— Data shown —

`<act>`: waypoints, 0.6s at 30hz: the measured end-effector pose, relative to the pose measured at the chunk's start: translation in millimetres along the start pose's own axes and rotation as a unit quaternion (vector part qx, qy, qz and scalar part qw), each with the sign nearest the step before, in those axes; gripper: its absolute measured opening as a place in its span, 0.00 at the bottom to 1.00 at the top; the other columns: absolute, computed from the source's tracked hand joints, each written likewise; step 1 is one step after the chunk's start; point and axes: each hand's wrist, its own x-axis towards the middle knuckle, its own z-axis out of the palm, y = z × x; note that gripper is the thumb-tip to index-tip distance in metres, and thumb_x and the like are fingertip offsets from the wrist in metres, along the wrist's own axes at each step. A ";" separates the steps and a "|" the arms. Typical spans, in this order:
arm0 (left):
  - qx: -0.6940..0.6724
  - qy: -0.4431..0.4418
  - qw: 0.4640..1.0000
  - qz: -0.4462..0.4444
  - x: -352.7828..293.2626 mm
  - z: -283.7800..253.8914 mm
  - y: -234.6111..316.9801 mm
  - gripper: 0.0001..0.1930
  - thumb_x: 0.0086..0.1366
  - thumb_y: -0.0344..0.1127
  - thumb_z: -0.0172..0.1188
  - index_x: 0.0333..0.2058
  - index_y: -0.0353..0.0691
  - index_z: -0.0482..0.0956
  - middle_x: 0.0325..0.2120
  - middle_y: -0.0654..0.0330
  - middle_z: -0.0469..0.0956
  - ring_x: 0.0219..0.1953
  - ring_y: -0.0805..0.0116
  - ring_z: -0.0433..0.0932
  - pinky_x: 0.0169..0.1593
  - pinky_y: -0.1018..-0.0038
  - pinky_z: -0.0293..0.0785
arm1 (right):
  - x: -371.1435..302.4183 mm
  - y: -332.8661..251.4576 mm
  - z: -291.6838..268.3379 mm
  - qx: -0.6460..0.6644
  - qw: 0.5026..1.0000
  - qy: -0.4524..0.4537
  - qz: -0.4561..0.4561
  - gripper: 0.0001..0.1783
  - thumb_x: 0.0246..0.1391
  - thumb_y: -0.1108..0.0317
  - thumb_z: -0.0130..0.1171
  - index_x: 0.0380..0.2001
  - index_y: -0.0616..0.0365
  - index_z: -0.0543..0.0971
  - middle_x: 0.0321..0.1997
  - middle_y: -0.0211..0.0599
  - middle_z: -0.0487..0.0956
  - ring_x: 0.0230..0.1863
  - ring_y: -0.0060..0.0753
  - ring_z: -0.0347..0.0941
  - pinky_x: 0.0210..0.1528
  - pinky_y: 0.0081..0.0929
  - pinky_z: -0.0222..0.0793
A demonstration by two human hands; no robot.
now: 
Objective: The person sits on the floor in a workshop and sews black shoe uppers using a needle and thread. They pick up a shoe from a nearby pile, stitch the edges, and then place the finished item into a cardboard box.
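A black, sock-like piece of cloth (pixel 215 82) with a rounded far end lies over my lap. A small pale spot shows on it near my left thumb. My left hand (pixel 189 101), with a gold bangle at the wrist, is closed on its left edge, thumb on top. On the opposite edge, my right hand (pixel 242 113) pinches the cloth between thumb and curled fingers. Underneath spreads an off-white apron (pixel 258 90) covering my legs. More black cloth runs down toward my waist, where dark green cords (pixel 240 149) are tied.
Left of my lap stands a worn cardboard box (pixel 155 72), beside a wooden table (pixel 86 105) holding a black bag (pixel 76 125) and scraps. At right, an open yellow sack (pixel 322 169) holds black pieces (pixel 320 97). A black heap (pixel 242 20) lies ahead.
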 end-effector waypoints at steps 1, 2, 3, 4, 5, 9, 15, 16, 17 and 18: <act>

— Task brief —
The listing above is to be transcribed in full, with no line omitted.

— Your response —
`<act>`: waypoints, 0.6s at 30hz: the measured end-effector pose, relative to the pose measured at the chunk's start: translation in millimetres along the start pose's own axes and rotation as a unit quaternion (vector part qx, qy, qz and scalar part qw), each with the sign nearest the step before, in those axes; gripper: its absolute measured opening as a place in its span, 0.00 at the bottom to 1.00 at the top; the other columns: absolute, computed from the source's tracked hand joints, each written likewise; step 1 is one step after the chunk's start; point and axes: each hand's wrist, its own x-axis towards the middle knuckle, its own z-axis out of the palm, y = z × x; note that gripper is the thumb-tip to index-tip distance in metres, and thumb_x and the like are fingertip offsets from the wrist in metres, along the wrist's own axes at each step. A ";" separates the steps and a "|" the arms. Typical spans, in this order:
arm0 (left):
  - qx: -0.6940..0.6724
  - qy: -0.4431..0.4418
  - qw: 0.4640..1.0000
  - qz: -0.4462..0.4444
  - x: -352.7828..293.2626 mm
  - z: -283.7800..253.8914 mm
  - y: -234.6111..316.9801 mm
  - gripper: 0.0001..0.1930
  - thumb_x: 0.0086..0.1366
  - thumb_y: -0.0344..0.1127
  - thumb_z: -0.0172..0.1188
  - index_x: 0.0333..0.2058
  - index_y: -0.0353..0.0691
  - index_z: -0.0482..0.0956
  - middle_x: 0.0325..0.2120
  - middle_y: -0.0654..0.0330
  - middle_z: -0.0469..0.0956
  - ring_x: 0.0219..0.1953
  - ring_y: -0.0805..0.0116
  - ring_z: -0.0433..0.0932
  - pinky_x: 0.0169..0.1593
  - pinky_y: -0.1018..-0.0038
  - pinky_z: -0.0293..0.0785
arm1 (right):
  - x: -371.1435..302.4183 mm
  - y: -332.8661..251.4576 mm
  - z: -291.6838..268.3379 mm
  - qx: -0.6460..0.6644
  - qw: 0.5026..1.0000
  - qy: -0.4524..0.4537
  - qz: -0.4561..0.4561
  - gripper: 0.0001..0.1783
  - thumb_x: 0.0246..0.1391
  - thumb_y: -0.1108..0.0317
  - thumb_z: -0.0130..0.1171
  - index_x: 0.0380..0.2001
  - index_y: -0.0616..0.0365
  - index_z: -0.0543..0.0971
  - middle_x: 0.0321..0.1997
  - middle_y: -0.0211..0.0599
  - middle_z: -0.0487..0.0956
  - ring_x: 0.0230..0.1863
  - ring_y: -0.0060..0.0753
  - ring_z: -0.0347..0.0941
  - pinky_x: 0.0210..0.1528
  - pinky_y: 0.0081..0.0929
  - pinky_z: -0.0222..0.0793
A demonstration by two human hands; no robot.
now: 
Objective: The person sits on the floor in a workshop and sews black shoe uppers using a needle and thread. They pick up a shoe from a nearby pile, stitch the edges, and then place the finished item into a cardboard box.
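A black, sock-like piece of cloth (pixel 215 82) with a rounded far end lies over my lap. A small pale spot shows on it near my left thumb. My left hand (pixel 189 101), with a gold bangle at the wrist, is closed on its left edge, thumb on top. On the opposite edge, my right hand (pixel 242 113) pinches the cloth between thumb and curled fingers. Underneath spreads an off-white apron (pixel 258 90) covering my legs. More black cloth runs down toward my waist, where dark green cords (pixel 240 149) are tied.
Left of my lap stands a worn cardboard box (pixel 155 72), beside a wooden table (pixel 86 105) holding a black bag (pixel 76 125) and scraps. At right, an open yellow sack (pixel 322 169) holds black pieces (pixel 320 97). A black heap (pixel 242 20) lies ahead.
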 end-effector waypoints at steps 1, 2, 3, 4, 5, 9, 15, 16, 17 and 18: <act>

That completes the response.